My kids heard me sing it at a certain time. As most mothers do, when driving and coming to a sudden stop, my right arm would fling out to protect the child in the front seat. We even do it if he or she happens to be in the back seat. It's a reflex. I like to call it perpetual mother love because sometimes I still do it no matter who's sitting there.
There's a part two in our family history about this song. Katy, our youngest (now a mother of 6), was in college. She called home one evening almost breathless, "Mom! Guess what! Hang on Sloopy is a REAL song. . .it just came on the radio. I thought you made it up!" Wish I had the royalties.

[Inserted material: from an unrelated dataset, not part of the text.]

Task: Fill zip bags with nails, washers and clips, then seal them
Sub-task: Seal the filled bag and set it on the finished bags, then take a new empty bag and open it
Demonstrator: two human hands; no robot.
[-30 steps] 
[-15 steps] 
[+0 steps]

I remember my mother saying things that I Iater realized were not original with her. She'd refer to Timbuktu and Kalamazoo. Imagine my shock to learn in geography class they were actual cities, not places my mother was gonna send me to if I kept misbehaving!

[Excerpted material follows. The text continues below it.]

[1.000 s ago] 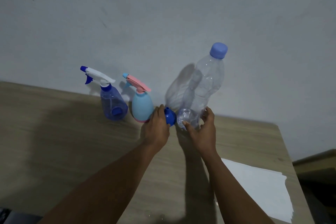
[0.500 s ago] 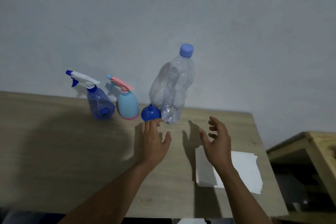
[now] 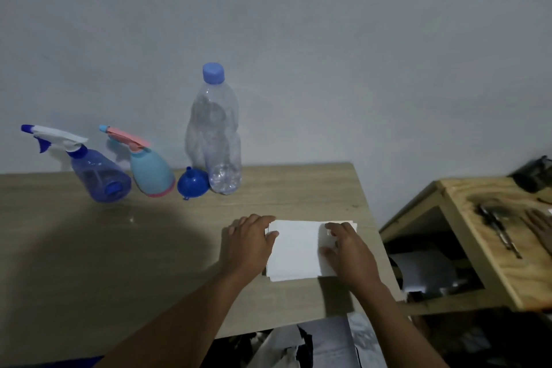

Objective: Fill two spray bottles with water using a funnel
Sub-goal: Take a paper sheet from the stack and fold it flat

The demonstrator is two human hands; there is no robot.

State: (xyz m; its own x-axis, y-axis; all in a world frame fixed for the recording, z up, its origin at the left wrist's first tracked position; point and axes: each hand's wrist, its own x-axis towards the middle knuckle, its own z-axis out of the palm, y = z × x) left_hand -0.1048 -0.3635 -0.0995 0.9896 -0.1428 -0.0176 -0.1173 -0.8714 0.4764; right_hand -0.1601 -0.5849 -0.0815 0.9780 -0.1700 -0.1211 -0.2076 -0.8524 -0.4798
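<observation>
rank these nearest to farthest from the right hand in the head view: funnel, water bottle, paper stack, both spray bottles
From the right hand:
1. paper stack, touching it
2. water bottle, back left
3. funnel, beside that bottle
4. light blue spray bottle, further left
5. dark blue spray bottle, far left
</observation>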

After a spanking, she'd threaten, "And that's just a sample of what you'll get if you do it again!" So when the lady at the grocery once offered me a free sample, I ran in terror!
Long hours in the car would often be spent playing the Alphabet Game as we searched our side for A through Z. Wish I'd found this sign. I'd have beat Bert and Ricky more!
Mothers. Each one unique. Yet we're similar in so many ways. Our idiosyncrasies which often irritate our kids in their youth, morph into funny family stories when they grow up. Then when our mothers die, those same things become almost sacred.
Mama's in heaven. I wouldn't wish for her to be back here. But sometimes I wish I could be with her there! I look in the mirror and see her in me sometimes too. It's a good thing. Now.
A simple phrase, a personal habit, a little song. I wish I could hear Mama sing again. She had a stroke in her final years when I recorded this Valentine message and song for my brothers. Her once strong alto voice quavered and grew deep, but is still beautiful to our ears. This little recording now occupies that sacred place in our hearts. It's filled with laughter as I played for her to sing and tried to use sign language to cue her the words. She gets tickled watching my gestures so music and laughter mingled. . .just like our life!
You probably smile at this. Me too. But I also cry. Mingled.